Required action: Retype all of the listing exactly, passing over any picture you find.

Information shown:
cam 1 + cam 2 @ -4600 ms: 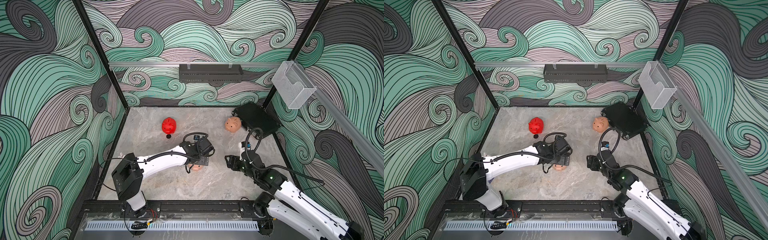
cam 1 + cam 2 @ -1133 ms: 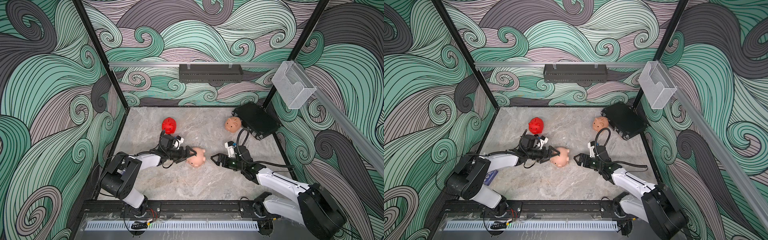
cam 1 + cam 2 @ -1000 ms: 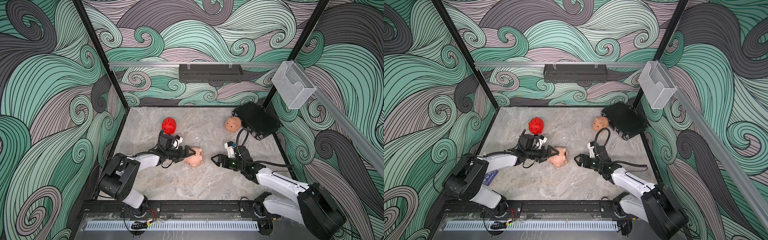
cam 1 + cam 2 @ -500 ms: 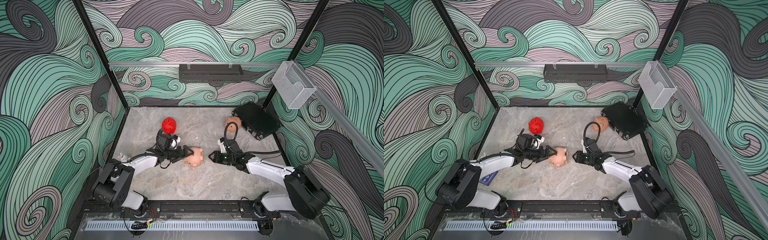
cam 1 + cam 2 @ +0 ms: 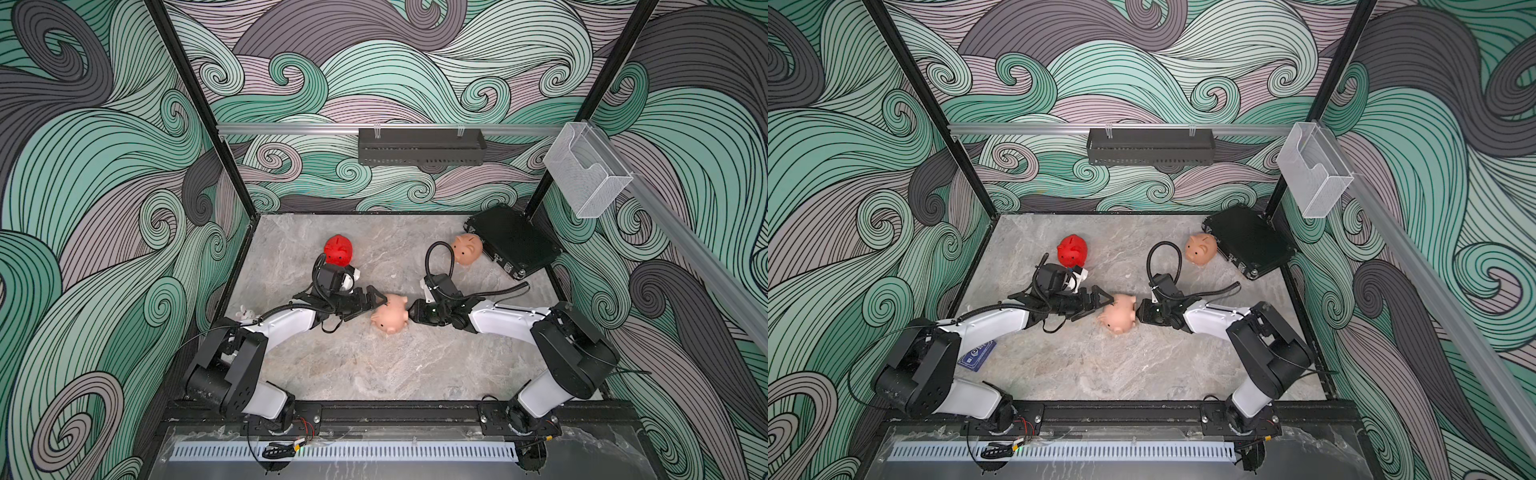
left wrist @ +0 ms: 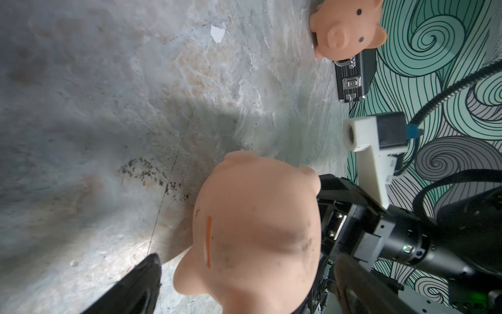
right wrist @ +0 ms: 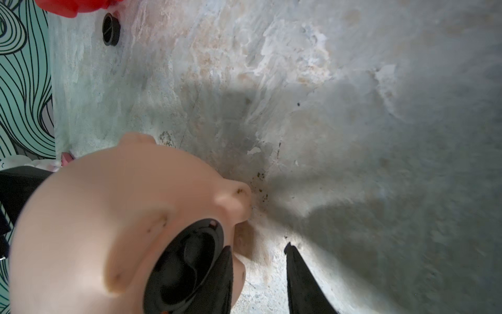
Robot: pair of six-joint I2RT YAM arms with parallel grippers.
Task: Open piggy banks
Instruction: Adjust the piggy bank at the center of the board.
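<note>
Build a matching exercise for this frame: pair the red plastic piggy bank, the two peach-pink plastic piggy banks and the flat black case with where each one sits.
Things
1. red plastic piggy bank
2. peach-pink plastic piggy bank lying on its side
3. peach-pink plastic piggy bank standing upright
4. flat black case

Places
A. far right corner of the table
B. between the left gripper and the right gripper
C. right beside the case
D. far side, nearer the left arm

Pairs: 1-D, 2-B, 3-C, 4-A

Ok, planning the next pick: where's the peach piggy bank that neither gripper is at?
In both top views the free peach piggy bank sits far right on the table, beside the black case.
</note>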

Your response:
cam 1 + cam 2 @ -4600 ms: 
cam 1 + cam 2 @ -1133 ms: 
cam 1 + cam 2 @ -1000 ms: 
cam 1 + cam 2 @ -500 ms: 
cam 1 + cam 2 @ +0 ms: 
left wrist @ +0 ms: 
right wrist @ +0 ms: 
Robot: pair of six-joint I2RT YAM arms with parallel grippers.
Task: Open piggy banks
Instruction: Adjust the piggy bank at the center of the board.
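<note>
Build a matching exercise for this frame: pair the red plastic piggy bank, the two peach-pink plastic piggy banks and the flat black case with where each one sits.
Things
1. red plastic piggy bank
2. peach-pink plastic piggy bank lying on its side
3. peach-pink plastic piggy bank standing upright
4. flat black case

Places
A. far right corner of the table
B. between the left gripper and the right gripper
C. right beside the case
D. far side, nearer the left arm

Pairs: 1-D, 2-B, 3-C, 4-A

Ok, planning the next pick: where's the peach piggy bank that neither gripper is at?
In both top views the free peach piggy bank sits far right on the table, beside the black case.
</note>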

Work on the exercise is now concluded.